▶ **Exercise data**:
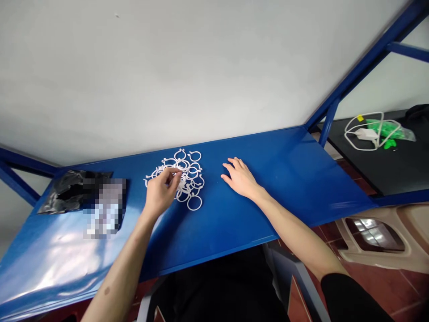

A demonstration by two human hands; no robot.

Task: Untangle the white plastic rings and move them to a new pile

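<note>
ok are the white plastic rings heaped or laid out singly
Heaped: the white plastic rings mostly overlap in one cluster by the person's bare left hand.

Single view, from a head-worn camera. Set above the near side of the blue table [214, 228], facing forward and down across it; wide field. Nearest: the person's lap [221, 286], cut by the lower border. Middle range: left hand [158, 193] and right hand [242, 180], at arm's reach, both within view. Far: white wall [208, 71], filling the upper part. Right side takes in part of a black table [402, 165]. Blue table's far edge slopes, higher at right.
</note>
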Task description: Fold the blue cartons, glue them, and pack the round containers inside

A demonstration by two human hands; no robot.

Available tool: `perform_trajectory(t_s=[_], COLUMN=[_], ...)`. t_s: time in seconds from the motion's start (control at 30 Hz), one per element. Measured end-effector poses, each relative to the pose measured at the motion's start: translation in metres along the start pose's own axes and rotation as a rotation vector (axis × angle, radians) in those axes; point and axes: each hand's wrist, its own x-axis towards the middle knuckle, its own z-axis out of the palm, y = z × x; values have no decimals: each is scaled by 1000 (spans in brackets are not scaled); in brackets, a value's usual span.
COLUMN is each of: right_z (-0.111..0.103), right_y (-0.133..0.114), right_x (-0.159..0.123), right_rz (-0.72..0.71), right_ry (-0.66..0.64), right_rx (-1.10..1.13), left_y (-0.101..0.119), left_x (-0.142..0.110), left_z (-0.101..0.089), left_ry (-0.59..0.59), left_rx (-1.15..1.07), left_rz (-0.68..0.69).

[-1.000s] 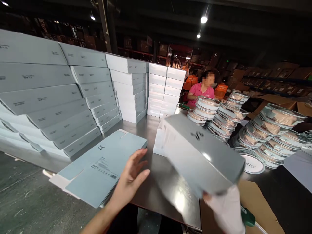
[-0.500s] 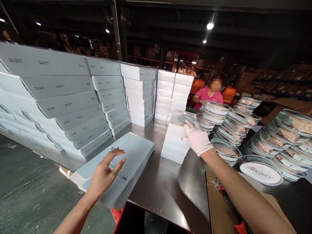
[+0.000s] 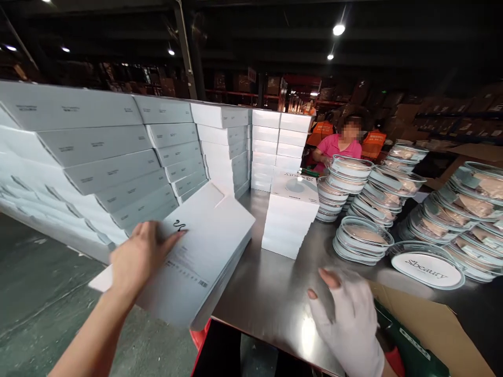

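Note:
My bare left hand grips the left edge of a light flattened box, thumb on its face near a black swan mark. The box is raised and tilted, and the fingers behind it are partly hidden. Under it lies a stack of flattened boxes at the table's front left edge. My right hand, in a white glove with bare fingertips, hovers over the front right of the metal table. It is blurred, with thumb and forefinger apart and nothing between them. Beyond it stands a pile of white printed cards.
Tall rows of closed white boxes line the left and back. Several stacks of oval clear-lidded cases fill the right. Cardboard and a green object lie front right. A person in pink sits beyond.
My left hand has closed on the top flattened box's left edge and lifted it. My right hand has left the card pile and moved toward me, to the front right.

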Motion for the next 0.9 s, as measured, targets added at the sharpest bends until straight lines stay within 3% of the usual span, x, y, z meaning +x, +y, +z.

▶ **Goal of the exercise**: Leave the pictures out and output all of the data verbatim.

▶ **Answer box**:
A demonstration by two human hands; no robot.

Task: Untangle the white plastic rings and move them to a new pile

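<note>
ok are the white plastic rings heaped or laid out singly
Heaped: the white plastic rings mostly overlap in one cluster by the person's bare left hand.

Single view, from a head-worn camera. Set above the near side of the blue table [214, 228], facing forward and down across it; wide field. Nearest: the person's lap [221, 286], cut by the lower border. Middle range: left hand [158, 193] and right hand [242, 180], at arm's reach, both within view. Far: white wall [208, 71], filling the upper part. Right side takes in part of a black table [402, 165]. Blue table's far edge slopes, higher at right.
</note>
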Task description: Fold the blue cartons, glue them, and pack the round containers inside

A demonstration by two human hands; no robot.

Available tool: `perform_trajectory(t_s=[_], COLUMN=[_], ...)`. t_s: time in seconds from the motion's start (control at 30 Hz), one per element. Measured end-effector poses, each relative to the pose measured at the motion's start: translation in metres along the start pose's own axes and rotation as a rotation vector (axis × angle, radians) in those axes; point and axes: each hand's wrist, its own x-axis towards the middle knuckle, its own z-axis out of the palm, y = z × x; values have no decimals: each is scaled by 1000 (spans in brackets are not scaled); in brackets, a value's usual span.
COLUMN is each of: right_z (-0.111..0.103), right_y (-0.133..0.114), right_x (-0.159..0.123), right_rz (-0.72..0.71), right_ry (-0.66..0.64), right_rx (-1.10..1.13), left_y (-0.101..0.119), left_x (-0.142..0.110), left_z (-0.101..0.089), left_ry (-0.59..0.59), left_rx (-1.15..1.07), left_rz (-0.68..0.69).

[-1.000s] 
[-0.500s] 
[+0.000s] 

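Note:
My bare left hand grips the left edge of a light flattened box, thumb on its face near a black swan mark. The box is raised and tilted, and the fingers behind it are partly hidden. Under it lies a stack of flattened boxes at the table's front left edge. My right hand, in a white glove with bare fingertips, hovers over the front right of the metal table. It is blurred, with thumb and forefinger apart and nothing between them. Beyond it stands a pile of white printed cards.
Tall rows of closed white boxes line the left and back. Several stacks of oval clear-lidded cases fill the right. Cardboard and a green object lie front right. A person in pink sits beyond.
My left hand has closed on the top flattened box's left edge and lifted it. My right hand has left the card pile and moved toward me, to the front right.
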
Motion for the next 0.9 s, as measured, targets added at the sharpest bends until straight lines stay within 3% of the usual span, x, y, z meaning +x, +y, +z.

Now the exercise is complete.